Not the grim scavenger condemn'd to scrape
Some German rubbish into form and shape;
Who monthly prints at the express desire
Of a dull duke, and figures an esquire;
Not the collegiate drudge whose puny praise
Rests on the ruins of remoter days;
Content, with prosody's familiar aid,
Bad English in worse Latin to degrade;
His Gradus ad Parnassum in one hour
Completely rifled of each Roman flow'r,
'Till (bust of Maro tremble from thy base!)
Each cantab wonders at his classic grace;
Swears, Livy, he disputes the palm with thee,
And half denies thy patavinity.
One who well knew the soul's minutest springs
(Squire Ovid) in harmonious numbers sings:

123

“Intently to have learn'd each lib'ral art,
Refines the morals, and reforms the heart.”
But liberal arts in vain to those are taught
Who turn their very learning to a fault.
Not the pert fop who, in a fairy trance,
Will before breakfast drivel a romance;
Nay, if you kindly grant him twice that time,
Will metamorphose his romance to rhyme;
No: (though ordain'd in that huge house to sit,
Renown'd for policy, if not for wit;
Where flies the quick reply, the smart remark,
Should whig meet whig, and jostle in the dark;)
Not ev'n thyself, O Lewis! do I prize
When, vainly learn'd, unprofitably wise,
In futile schemes thy brighter parts are lost,
And the state's welfare by a goblin crost.
Hence ye light tribe who weave the gaudy clue
Which puzzled reason seldom can pierce through!
Ye silky sonneteering fribbles, hence;
Disown'd by poesy, disdain'd by sense!
Close to sage Bedlam fix your lineal throne,
And 'mid craz'd brethren make Moorfields your own.
Hear thou the voice of taste, of judgment hear!
Let their fair forms in wonted light appear;

124

Let Nature's self, consummate linguist, plead;
Be chaste propriety from phrenzy freed;
Thy ill example instantly remove,
Divorc'd from follies far beneath thy love.
When thou hast sprinkled holy water down,
And wasted pailfulls on this precious town;
When thou hast exercis'd each hare-brain'd rogue,
Proclaiming nonsense is no more the vogue;
Each boarding-school of beastly novels clear'd,
Clean of pollution as a bridegroom's beard;
But chiefly go'st thyself at night to bed
Compos'd, without one spectre in thy head;
And I no more am stunn'd, in list'ning lanes,
With river-queens, mad Molls, and crazy Janes;
Then will I change my tune to notes of praise,
Nor blend the bitter ivy with the bays.
 

Alluding to the Battle of the Bards, which the reader will find at the beginning of the second volume.
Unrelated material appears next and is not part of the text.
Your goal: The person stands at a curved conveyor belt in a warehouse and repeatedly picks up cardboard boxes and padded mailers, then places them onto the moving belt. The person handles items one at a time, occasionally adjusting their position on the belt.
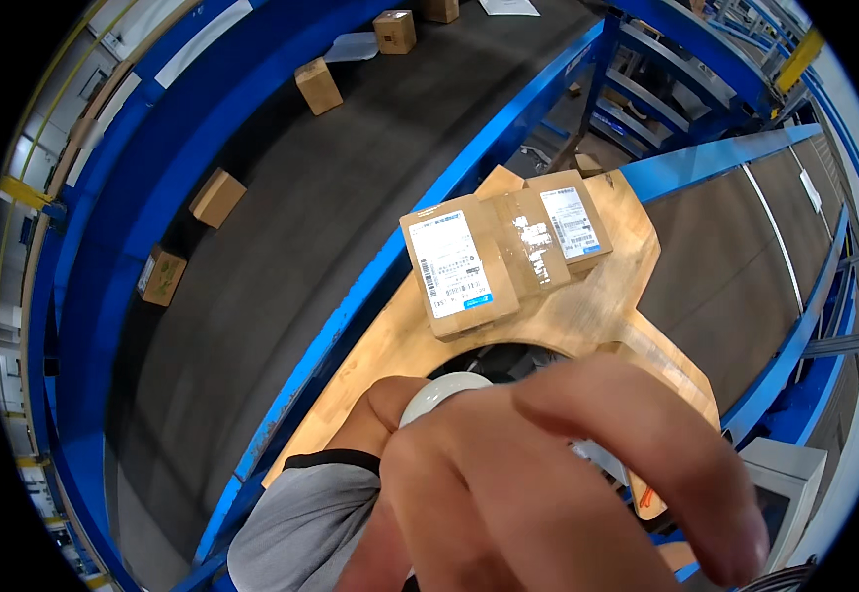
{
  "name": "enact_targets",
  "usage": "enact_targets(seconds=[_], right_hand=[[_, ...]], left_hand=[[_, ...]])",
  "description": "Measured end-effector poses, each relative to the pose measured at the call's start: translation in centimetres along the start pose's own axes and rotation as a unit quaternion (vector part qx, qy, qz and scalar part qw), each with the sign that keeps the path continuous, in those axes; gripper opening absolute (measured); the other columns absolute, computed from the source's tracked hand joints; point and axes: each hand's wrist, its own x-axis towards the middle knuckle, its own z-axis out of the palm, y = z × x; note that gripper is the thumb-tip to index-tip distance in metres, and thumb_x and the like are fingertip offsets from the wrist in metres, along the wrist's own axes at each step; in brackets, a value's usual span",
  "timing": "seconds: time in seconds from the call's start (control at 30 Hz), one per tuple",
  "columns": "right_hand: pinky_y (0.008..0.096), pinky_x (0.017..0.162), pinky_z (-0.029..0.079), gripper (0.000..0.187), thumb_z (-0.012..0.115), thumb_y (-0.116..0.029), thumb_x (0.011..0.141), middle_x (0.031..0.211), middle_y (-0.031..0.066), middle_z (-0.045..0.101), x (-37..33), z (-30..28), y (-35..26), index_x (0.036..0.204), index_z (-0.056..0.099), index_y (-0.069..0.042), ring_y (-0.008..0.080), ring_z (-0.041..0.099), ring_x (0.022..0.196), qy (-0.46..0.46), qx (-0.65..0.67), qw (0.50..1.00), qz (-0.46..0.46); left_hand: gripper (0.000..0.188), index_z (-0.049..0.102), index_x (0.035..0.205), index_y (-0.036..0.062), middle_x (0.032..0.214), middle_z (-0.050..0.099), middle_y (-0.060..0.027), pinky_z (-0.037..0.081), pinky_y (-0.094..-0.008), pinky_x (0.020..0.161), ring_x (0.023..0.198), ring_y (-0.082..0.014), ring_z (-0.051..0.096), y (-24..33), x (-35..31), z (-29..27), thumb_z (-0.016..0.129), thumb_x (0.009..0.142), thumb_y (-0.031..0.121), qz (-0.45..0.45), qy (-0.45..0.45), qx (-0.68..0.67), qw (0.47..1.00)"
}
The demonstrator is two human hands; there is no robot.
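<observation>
My left hand (538,474) is raised very close to the camera and fills the lower middle, slightly blurred. One finger arches out to the right, apart from the others, whose tips run out of the picture. I see nothing held in it. A pale band-like thing (444,390) shows behind its back edge, by the bent arm with the grey sleeve (296,533). Beyond the hand, a few brown cardboard boxes stand on a wooden worktop, among them one with a white label (452,266) and another labelled box (570,219). My right hand does not show.
The wooden worktop (351,370) has a curved cut-out. Left of it runs a wide dark conveyor (291,207) with blue sides, carrying several small boxes, one of them here (217,197), and a clear bag (353,46). Another belt (715,257) lies right, near a grey case (789,474).
</observation>
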Motion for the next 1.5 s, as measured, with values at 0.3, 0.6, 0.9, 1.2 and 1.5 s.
enact_targets(seconds=[0.3, 0.6, 0.9, 1.2, 1.5], right_hand=[[0.0575, 0.092, 0.047, 0.056, 0.062, -0.04, 0.094, 0.134, 0.0159, 0.059, 4.6, -2.8, -5.3, 0.133, 0.055, 0.001, 0.034, 0.057, 0.108, 0.117, 0.09, 0.984, 0.098], [0.0634, 0.094, 0.044, 0.068, 0.048, -0.054, 0.101, 0.142, 0.0121, 0.053, 6.7, -4.4, -8.1, 0.144, 0.05, -0.001, 0.0355, 0.054, 0.114, 0.105, 0.115, 0.983, 0.1], [0.063, 0.09, 0.045, 0.059, 0.055, -0.048, 0.099, 0.149, 0.0067, 0.052, 6.2, -3.3, -9.0, 0.146, 0.052, -0.012, 0.0357, 0.057, 0.113, 0.125, 0.098, 0.979, 0.127], [0.0624, 0.089, 0.043, 0.054, 0.059, -0.043, 0.095, 0.142, 0.0095, 0.054, 5.9, -3.4, -7.1, 0.139, 0.056, -0.011, 0.0345, 0.058, 0.11, 0.102, 0.089, 0.985, 0.103], [0.065, 0.092, 0.041, 0.065, 0.065, -0.049, 0.094, 0.153, 0.0106, 0.043, 5.6, -5.2, -7.8, 0.146, 0.049, -0.015, 0.0359, 0.055, 0.117, 0.063, 0.078, 0.992, 0.077]], left_hand=[[0.063, 0.053, 0.141, 0.0001, 0.142, 0.054, -0.0199, 0.041, -0.0479, 0.11, 0.131, -0.0393, 0.051, -1.7, 0.0, -1.1, 0.06, 0.099, 0.046, -0.031, -0.011, -0.058, 0.998], [0.065, 0.051, 0.145, 0.0024, 0.149, 0.051, -0.0162, 0.036, -0.0482, 0.115, 0.138, -0.0399, 0.045, -2.7, -0.1, -2.4, 0.061, 0.098, 0.046, -0.071, -0.012, -0.109, 0.991], [0.068, 0.049, 0.15, 0.0046, 0.156, 0.048, -0.0125, 0.031, -0.0486, 0.119, 0.145, -0.0404, 0.039, -7.2, -2.8, -4.5, 0.062, 0.096, 0.046, -0.209, -0.009, 0.035, 0.977], [0.082, 0.038, 0.156, 0.0089, 0.169, 0.021, -0.0125, 0.021, -0.0561, 0.123, 0.156, -0.0392, 0.014, -22.0, -20.7, -8.4, 0.073, 0.089, 0.038, -0.433, -0.233, 0.529, 0.692], [0.095, 0.03, 0.161, 0.0152, 0.17, 0.019, -0.0108, 0.025, -0.0599, 0.121, 0.157, -0.0355, 0.013, -21.6, -20.9, -9.0, 0.08, 0.082, 0.035, -0.426, -0.306, 0.564, 0.638]])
The author of the Pursuits of Literature.

Milton's sonnets: Sonnet XI.

Spenser.

Covent-garden.

Spenser.

Geoffry of Monmouth, the chronicler.

Ariosto.

A celebrated old ballad of that title.

The Castle Spectre.

A poem entitled Joan of Arc.

Reliques of Ancient English Poetry, collected and published by Dr. Percy.

Ingenuas didicisse fideliter artes,
Emollit mores, nec sinit esse feros.